The original French edition of Empire of Pelts (Histoire des coureurs de bois) is the winner of
- Grand Prize at the French Blois History Festival
- Lionel Groulx Prize from the Canadian Institute of French America History
- P. Savard Prize from the International Council for Canadian Studies
- Robert Delavignette Prize from the French Academy of Overseas Sciences
- Honorable Mention from the Organization of American Historians
Empire of Pelts sheds new light on the history of early North America by reconsidering the misunderstood social figure of the coureur de bois, born in Canada in the second half of the seventeenth century, who underwent many iterations across North America through the mid-nineteenth century. Historian Gilles Havard conceptualizes the traveling cultures of the fur trade that emerged from the encounter between colonial and Native American societies. Variously known as coureurs de bois, voyageurs, Indian traders, hunters, northmen, freemen, and mountain men, these men, while collecting pelts, played a crucial role in the understanding and perception of Native American cultures.

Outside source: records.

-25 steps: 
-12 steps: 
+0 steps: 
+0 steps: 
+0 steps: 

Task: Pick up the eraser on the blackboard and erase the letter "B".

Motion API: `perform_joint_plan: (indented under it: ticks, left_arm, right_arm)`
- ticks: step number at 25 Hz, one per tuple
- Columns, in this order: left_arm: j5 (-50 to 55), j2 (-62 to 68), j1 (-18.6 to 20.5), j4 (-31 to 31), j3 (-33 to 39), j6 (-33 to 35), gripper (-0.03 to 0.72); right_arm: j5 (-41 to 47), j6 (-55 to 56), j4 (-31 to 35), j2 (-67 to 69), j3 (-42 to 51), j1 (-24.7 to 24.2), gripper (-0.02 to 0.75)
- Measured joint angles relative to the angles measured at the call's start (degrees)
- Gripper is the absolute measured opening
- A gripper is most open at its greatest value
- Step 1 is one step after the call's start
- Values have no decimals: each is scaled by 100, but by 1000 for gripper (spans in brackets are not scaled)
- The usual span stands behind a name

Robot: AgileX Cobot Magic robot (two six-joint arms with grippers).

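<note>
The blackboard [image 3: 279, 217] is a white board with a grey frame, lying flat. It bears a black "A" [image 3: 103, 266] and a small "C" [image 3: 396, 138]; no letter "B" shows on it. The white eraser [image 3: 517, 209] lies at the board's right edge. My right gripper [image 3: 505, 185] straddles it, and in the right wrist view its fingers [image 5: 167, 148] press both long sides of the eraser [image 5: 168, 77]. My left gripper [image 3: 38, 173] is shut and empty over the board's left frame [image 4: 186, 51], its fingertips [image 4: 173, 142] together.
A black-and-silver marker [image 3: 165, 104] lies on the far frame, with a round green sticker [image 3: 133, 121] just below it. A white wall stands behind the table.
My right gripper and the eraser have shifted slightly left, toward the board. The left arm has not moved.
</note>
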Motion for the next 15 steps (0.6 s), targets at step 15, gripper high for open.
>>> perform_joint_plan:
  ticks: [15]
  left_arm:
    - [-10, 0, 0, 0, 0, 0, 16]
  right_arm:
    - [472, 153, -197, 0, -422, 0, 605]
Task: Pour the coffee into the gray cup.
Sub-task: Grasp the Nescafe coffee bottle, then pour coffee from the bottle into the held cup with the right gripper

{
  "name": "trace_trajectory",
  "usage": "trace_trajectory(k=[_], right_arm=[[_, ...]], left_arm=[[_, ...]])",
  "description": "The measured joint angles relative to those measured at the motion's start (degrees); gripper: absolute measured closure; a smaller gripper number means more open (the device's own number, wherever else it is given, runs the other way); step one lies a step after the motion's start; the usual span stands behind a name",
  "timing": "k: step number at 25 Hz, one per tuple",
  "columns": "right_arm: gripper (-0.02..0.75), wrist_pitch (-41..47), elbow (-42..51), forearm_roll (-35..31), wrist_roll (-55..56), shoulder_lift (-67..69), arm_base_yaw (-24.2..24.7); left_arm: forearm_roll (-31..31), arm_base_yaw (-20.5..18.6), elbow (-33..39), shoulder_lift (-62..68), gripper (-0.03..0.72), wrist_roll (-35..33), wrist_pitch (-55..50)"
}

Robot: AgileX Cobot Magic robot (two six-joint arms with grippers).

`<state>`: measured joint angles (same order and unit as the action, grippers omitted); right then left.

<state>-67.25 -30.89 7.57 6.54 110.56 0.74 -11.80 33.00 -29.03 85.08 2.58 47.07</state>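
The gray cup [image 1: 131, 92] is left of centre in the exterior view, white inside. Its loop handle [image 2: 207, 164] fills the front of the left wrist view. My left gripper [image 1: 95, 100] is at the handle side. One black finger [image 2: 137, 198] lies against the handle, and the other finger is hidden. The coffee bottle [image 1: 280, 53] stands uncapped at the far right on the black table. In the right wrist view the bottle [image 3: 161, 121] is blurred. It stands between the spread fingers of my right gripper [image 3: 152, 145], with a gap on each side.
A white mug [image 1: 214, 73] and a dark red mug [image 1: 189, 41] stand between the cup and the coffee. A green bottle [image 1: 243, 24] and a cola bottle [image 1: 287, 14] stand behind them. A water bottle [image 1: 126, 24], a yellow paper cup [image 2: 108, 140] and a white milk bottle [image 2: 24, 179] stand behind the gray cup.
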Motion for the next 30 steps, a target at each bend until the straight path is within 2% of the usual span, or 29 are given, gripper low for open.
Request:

While challenging the standard portrayal of fur traders as mere precursors of colonization, Empire of Pelts reflects on how intercultural contacts shaped North American colonial societies. Moving beyond a descriptive and general history of the fur trade, it also breaks away from the economic and materialist mold in which coureurs de bois and voyageurs have been analyzed, as if they were nothing more than a proletarian labor force of paddlers. Instead, by being a social and cultural history of the fur trade, Empire of Pelts offers a meditation on social norms, first in the context of colonial societies, then in the context of Indigenous societies.